Long-term outcomes of light chain amyloidosis patients receiving heart transplant: A single-center experience

Background: Cardiac amyloidosis is a less common indication for orthotopic heart transplantation (OHT). Light chain (AL) amyloidosis specifically poses challenges. While previous small studies have established the validity of OHT for AL amyloidosis, we present experience from a large contemporary series at a single center. Methods: This was a retrospective single-center study of patients receiving OHT between 2009 and 2023 at our institution. A data warehouse was curated from our electronic medical records and United Network for Organ Sharing databases. Univariable and multivariable analyses of donor and recipient characteristics were performed. Patients who received OHT after 2016 were active in our electronic medical record and hence AL-OHT patients after 2016 had granular details regarding immunosuppression, chemotherapy regimens, amyloidosis, and post-transplant-related outcomes within their first-year post-OHT. Results: Thirty-one patients received an OHT for cardiac AL while 595 received OHT for non-amyloid indication during the study period.
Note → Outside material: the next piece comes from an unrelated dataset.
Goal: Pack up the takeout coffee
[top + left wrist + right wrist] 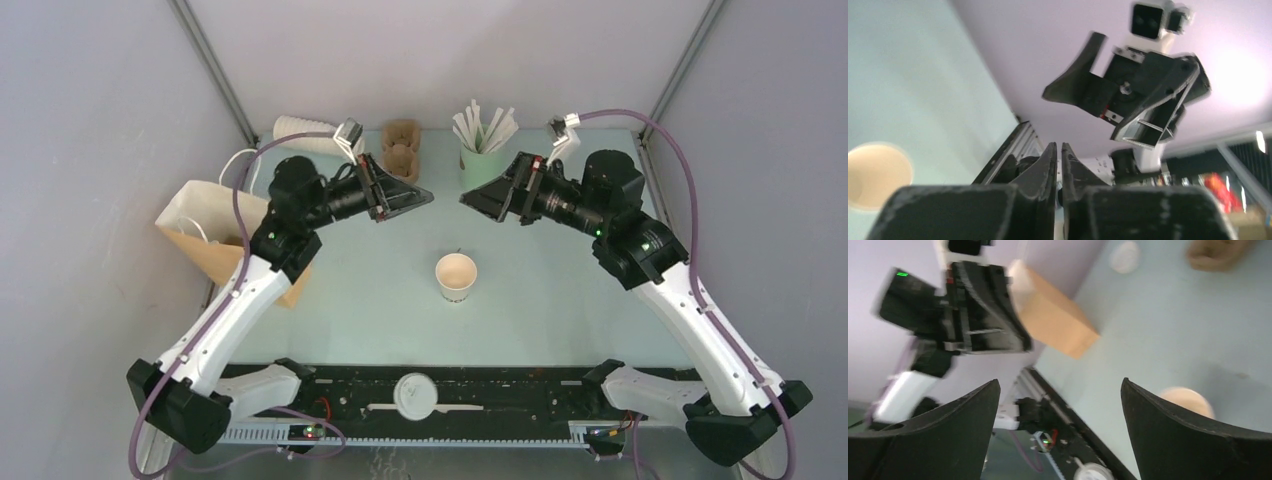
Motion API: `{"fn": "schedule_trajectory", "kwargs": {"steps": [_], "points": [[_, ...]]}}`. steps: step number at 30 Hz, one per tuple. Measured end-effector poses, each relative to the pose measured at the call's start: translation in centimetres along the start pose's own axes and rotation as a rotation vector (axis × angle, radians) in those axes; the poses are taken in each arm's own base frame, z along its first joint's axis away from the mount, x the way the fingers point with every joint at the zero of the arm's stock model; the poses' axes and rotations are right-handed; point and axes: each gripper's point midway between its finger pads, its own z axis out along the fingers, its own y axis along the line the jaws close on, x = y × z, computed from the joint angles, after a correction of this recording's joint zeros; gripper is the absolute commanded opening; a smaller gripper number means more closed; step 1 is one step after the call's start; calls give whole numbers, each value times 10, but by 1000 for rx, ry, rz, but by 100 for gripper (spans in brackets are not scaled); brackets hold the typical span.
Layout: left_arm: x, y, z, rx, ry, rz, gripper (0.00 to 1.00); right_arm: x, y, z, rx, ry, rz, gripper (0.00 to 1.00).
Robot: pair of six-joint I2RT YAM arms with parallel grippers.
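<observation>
Nothing is packed yet: the unlidded cup point(456, 277) stands below the left gripper point(428, 197), clenched empty, and the right gripper point(468, 198), spread empty, with the lid point(415, 394) well apart from both.

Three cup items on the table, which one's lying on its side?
The stack of nested white cups at the far left. The single cream cup mid-table and the green cup of sticks both stand upright.

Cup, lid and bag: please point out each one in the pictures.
cup point(456, 277): top external view, on the inside of its open mouth.
lid point(415, 395): top external view, on the centre of its top.
bag point(203, 252): top external view, on its brown side wall.
</observation>
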Motion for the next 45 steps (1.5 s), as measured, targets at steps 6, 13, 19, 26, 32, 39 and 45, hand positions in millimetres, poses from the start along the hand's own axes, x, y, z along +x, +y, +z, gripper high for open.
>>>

One-, three-, five-, and eight-year survival (87%, 83%, 73%, and 67%, respectively) was not statistically different compared to non-AL OHT patients (92%, 85%, 79%, and 68%, respectively). In a subset of 18 patients with access to electronic medical record data, all patients remained on tacrolimus and prednisone through 1-year post-OHT, but nearly half were off mycophenolate. Conclusion: Select AL patients with advanced cardiac involvement can gain survival advantage with OHT similar to other advanced heart failure patients.